## REQUIREMENT
Write the data below out exactly as it stands. Do not include the pictures.

◇ ◇ ◇

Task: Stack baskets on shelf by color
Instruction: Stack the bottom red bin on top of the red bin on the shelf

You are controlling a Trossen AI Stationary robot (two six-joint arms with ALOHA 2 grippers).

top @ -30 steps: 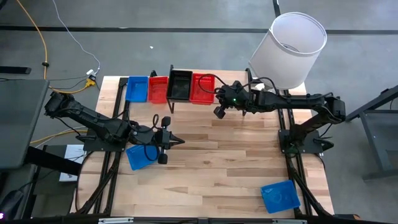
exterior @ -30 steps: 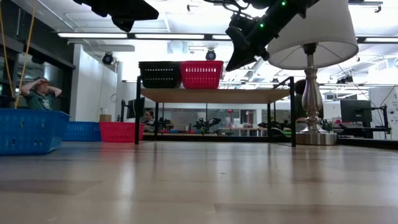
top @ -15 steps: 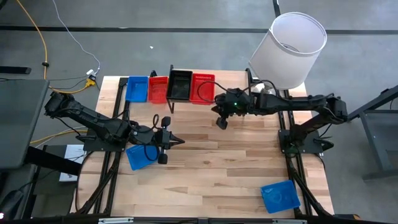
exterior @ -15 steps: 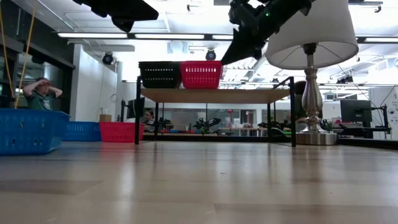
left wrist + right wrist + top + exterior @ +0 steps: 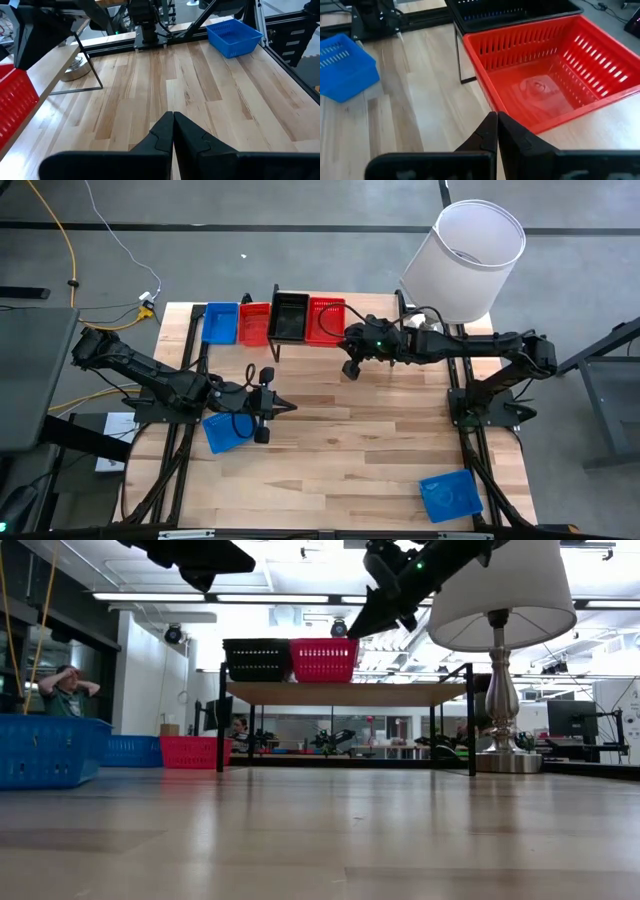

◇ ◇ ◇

## TASK ANSWER
Task: Stack baskets on shelf by color
Instruction: Stack the bottom red bin on top of the red bin on the shelf

You are controlling a Trossen AI Stationary robot (two six-joint arms with ALOHA 2 grippers).

top @ -30 steps: 
exterior @ -30 steps: 
top @ -15 steps: 
exterior @ -15 steps: 
left wrist + right wrist + top + exterior @ +0 steps: 

The output given here is complete.